Photo of a book of the "Institutes of Justinian"

The “Institutes of Justinian”

In this document, which covered nearly everything of or pertaining to Roman life, it stated, “By the law of nature these things are common to all mankind; the air, running water, the sea, and consequently the shores of the sea.”

From there, some version of the public trust doctrine has existed ever since in a number of legal documents throughout history. The Magna Carta featured a version of this to protect public water. The public trust doctrine was outlined in the Northwest Ordinance in 1787 in Article IV, which the Wisconsin Constitution more than 60 years later used word for word.

 

Setting a precedent

One landmark case in the history of the public trust doctrine occurred in 1972, Just v. Marinette County, where the Supreme Court ruled that the Just’s could not fill in the wetlands on their property because it sat on navigable waters.

Photo of map of Wisconsin with Marinette County highlighted

Marinette County, Wisconsin

This precedent setting case stated in the decision, “The changing of wetlands and swamps to the damage of the general public by upsetting the natural environment and the natural relationship is not a reasonable use of that land which is protected from police power regulation.”

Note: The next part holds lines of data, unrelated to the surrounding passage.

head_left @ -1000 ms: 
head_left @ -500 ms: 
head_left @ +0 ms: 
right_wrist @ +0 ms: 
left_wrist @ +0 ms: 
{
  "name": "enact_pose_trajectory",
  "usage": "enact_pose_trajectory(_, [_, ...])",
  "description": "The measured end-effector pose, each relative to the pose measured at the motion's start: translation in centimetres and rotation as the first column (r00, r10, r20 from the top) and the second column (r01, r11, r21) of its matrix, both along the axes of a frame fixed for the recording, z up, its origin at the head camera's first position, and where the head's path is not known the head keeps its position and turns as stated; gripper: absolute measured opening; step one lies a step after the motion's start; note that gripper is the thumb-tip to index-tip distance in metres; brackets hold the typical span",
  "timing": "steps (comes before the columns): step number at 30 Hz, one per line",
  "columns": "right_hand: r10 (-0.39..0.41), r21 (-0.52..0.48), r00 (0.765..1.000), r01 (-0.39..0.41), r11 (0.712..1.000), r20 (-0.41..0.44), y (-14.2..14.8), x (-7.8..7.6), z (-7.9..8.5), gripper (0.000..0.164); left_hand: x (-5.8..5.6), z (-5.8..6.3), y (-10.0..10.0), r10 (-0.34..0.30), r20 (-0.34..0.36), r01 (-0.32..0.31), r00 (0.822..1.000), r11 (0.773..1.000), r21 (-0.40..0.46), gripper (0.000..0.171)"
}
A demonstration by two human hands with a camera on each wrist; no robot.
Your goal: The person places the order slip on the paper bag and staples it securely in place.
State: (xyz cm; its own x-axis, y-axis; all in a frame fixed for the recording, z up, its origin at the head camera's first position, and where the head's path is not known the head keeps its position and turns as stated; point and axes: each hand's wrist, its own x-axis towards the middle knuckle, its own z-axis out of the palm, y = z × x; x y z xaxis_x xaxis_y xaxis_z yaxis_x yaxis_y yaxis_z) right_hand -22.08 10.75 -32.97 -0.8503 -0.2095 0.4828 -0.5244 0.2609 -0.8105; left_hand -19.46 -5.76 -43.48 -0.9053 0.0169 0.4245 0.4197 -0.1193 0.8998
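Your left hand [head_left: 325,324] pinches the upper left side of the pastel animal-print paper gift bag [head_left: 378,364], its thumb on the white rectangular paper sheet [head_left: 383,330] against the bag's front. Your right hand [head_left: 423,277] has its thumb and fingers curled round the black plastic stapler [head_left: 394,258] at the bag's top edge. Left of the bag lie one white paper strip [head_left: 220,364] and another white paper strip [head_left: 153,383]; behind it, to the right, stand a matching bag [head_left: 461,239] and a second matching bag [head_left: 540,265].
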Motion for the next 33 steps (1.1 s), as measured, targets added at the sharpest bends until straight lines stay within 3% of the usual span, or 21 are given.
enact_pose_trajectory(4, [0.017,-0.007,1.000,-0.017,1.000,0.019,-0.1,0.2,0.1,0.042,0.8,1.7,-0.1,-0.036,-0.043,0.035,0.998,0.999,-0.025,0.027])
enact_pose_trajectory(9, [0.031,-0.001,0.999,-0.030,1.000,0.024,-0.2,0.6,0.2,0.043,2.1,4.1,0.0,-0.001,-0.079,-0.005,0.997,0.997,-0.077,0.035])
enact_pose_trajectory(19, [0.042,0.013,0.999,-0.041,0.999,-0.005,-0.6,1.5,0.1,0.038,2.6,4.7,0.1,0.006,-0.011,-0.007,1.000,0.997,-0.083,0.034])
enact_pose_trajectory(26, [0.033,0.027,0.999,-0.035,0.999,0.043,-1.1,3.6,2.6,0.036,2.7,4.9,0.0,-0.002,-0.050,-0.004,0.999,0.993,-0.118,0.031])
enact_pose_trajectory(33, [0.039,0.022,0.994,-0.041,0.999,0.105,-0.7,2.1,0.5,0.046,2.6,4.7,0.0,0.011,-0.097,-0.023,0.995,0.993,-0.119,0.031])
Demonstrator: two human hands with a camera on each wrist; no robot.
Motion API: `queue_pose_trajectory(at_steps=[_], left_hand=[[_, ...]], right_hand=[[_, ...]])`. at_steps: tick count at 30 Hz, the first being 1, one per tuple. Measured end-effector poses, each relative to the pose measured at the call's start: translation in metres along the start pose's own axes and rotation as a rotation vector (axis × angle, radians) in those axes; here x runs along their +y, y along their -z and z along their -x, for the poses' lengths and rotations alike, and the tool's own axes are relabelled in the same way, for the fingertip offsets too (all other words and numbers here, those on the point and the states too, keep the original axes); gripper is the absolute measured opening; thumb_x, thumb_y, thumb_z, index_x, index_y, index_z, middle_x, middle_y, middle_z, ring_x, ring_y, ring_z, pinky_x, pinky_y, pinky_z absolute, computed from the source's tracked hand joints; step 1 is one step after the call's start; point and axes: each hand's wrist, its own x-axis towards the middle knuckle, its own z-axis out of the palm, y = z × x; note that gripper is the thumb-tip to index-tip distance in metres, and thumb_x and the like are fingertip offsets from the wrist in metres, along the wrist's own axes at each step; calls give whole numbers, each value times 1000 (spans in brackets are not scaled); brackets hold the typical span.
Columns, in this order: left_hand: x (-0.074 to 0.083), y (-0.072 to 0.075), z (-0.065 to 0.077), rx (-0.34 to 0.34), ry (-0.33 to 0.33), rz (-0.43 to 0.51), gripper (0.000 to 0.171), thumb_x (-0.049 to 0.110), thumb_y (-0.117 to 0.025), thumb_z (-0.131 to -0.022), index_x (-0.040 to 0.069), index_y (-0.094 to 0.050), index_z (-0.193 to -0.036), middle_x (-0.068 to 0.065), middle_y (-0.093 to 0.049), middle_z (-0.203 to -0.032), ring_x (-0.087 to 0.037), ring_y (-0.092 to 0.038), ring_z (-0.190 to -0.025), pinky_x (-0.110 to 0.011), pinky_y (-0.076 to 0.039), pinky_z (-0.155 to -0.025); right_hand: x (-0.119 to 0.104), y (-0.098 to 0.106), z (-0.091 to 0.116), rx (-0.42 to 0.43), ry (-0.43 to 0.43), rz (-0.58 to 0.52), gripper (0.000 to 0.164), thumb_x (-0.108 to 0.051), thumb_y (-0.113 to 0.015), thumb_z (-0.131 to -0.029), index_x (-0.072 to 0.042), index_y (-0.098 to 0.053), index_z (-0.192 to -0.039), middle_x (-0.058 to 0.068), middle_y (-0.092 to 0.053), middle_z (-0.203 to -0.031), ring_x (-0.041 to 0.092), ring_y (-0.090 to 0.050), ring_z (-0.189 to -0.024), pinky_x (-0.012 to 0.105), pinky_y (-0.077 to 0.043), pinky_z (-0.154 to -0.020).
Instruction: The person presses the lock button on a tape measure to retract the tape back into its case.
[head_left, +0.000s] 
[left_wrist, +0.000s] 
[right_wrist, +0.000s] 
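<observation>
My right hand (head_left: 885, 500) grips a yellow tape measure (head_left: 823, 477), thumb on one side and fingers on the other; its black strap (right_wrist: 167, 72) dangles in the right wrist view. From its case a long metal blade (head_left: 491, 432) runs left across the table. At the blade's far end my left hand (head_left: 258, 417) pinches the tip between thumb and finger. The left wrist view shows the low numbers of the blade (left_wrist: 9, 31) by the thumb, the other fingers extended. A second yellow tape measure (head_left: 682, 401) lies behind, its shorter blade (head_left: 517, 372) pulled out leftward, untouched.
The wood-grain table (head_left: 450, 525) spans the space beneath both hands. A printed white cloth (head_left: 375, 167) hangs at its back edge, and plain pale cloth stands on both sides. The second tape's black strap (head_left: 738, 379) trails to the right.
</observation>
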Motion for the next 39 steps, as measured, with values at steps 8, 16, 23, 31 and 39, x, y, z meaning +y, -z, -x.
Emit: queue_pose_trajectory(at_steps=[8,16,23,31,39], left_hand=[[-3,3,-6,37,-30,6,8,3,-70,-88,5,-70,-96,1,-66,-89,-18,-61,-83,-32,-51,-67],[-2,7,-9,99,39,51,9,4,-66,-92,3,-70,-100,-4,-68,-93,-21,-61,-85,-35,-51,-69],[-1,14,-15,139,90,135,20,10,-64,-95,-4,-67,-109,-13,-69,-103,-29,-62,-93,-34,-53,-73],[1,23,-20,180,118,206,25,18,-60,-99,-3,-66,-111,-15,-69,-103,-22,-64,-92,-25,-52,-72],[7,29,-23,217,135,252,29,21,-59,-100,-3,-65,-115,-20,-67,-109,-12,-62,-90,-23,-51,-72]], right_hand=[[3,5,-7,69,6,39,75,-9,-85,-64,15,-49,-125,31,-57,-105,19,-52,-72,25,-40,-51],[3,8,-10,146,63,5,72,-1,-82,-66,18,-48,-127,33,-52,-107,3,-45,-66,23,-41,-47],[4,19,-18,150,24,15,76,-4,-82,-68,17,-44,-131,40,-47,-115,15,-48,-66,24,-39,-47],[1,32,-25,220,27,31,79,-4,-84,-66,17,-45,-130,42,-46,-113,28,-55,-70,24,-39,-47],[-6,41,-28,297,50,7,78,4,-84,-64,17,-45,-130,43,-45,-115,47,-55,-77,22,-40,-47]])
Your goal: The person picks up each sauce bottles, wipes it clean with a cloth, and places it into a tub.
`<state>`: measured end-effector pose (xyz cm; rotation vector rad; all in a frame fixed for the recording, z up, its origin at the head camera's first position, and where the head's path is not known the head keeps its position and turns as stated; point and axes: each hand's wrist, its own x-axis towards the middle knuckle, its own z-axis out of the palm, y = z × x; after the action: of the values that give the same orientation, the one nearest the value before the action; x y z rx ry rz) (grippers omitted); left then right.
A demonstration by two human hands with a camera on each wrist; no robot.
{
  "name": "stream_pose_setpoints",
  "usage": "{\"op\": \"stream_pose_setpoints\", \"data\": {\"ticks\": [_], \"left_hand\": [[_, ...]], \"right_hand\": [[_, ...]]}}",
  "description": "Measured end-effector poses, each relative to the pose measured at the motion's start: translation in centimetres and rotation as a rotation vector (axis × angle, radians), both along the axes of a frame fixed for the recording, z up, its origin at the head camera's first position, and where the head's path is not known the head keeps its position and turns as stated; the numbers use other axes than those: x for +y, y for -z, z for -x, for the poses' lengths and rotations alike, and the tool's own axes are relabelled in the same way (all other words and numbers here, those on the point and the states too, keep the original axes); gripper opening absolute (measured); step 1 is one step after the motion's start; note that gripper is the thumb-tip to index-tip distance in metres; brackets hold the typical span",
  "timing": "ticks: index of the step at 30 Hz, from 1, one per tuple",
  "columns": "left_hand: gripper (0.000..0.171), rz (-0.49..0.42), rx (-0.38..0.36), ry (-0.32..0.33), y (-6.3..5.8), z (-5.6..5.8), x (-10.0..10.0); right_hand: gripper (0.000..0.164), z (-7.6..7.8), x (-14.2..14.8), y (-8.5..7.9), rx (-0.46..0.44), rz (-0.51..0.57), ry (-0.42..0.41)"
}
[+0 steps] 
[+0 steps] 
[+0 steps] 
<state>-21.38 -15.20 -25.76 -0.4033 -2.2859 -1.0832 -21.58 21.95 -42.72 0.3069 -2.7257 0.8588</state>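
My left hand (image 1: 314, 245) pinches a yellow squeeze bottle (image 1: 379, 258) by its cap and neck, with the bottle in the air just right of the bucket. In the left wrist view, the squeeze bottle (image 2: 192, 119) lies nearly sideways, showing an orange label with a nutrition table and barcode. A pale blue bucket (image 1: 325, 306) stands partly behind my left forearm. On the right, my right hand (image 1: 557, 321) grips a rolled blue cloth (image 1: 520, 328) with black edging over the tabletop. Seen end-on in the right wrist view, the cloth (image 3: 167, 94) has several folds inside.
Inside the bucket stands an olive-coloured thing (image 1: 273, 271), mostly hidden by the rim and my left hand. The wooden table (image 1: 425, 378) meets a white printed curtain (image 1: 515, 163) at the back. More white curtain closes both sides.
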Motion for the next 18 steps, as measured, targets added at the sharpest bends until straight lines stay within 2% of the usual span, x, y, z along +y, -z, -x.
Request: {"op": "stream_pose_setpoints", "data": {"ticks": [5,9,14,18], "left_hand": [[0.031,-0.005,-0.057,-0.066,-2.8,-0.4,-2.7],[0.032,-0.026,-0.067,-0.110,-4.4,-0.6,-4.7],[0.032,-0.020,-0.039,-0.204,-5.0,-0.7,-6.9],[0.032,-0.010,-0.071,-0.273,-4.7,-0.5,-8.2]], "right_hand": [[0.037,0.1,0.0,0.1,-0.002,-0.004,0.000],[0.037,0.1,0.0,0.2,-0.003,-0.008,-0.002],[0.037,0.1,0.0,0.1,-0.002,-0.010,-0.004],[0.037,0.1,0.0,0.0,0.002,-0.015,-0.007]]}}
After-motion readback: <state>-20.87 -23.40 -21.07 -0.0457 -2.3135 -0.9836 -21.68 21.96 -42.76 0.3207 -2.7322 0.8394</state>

“People who live on the shore or who own the shoreline of a navigable water, have certain rights but they don’t include the right to exclude people from the water,” Christenson said.

While Just v. Marinette set the precedent for wetlands, it was actually a case 60 years earlier that set much of the modern precedent for recreation on public lands.

In the fall of 1913, Paul Husting went hunting on Horicon Marsh, an area under control by a number of hunting clubs. On that day, he went to an area of the marsh controlled by the Diana Shooting Club. While staying on the original river channel, Husting was arrested for trespassing.

“But it was in public water, navigable water, so he raised the public trust [doctrine] as a defense,” Christenson said. “And the Supreme Court said he’s right that you can’t keep people out from hunting in navigable waters.”

This case set the precedent still used more than 100 years later when it comes to hunting on bodies of water in Wisconsin.

 

An exception to the law or a misinterpretation?

For more than a century, nearly all cases invoking the public trust doctrine in Wisconsin led to either an expansion or an affirmation of the section of the constitution.

“One of the things about the Wisconsin state court is that it has been pretty much an unbroken line of cases,” Christenson said. “No matter what the complexion of the Supreme Court is, of holding and expanding the public trust doctrine.”

This changed in 2013, when the state’s Supreme Court ruled in in the Rock-Koshkonong Lake District v. State Department of Natural Resources case that the public trust doctrine did not apply in this scenario because the wetlands were “non-navigable.”

Lake Koshkonong and surrounding areas

Lake Koshkonong and surrounding areas

 

The decision would later elaborate on that by stating, “If the public trust were extended to cover wetlands that are not navigable, it would create significant questions about ownership of and trespass on private land, and it would be difficult to cabin expansion of the state’s new constitutionally based jurisdiction over private land.”

Elizabeth Wheeler, a staff attorney at Clean Wisconsin, the oldest and largest state group dedicated to protecting Wisconsin’s environment, wrote an amicus brief on behalf of the organization in this case and believes the Supreme Court got this case slightly wrong.

“I think the Supreme Court was trying to distinguish whether the DNR could directly exercise their public trust responsibility on the impact to the wetlands,” Wheeler said. “Now in my opinion, the Supreme Court got it slightly wrong in the Koshkonong case because the wetlands directly in turn impact the water body….”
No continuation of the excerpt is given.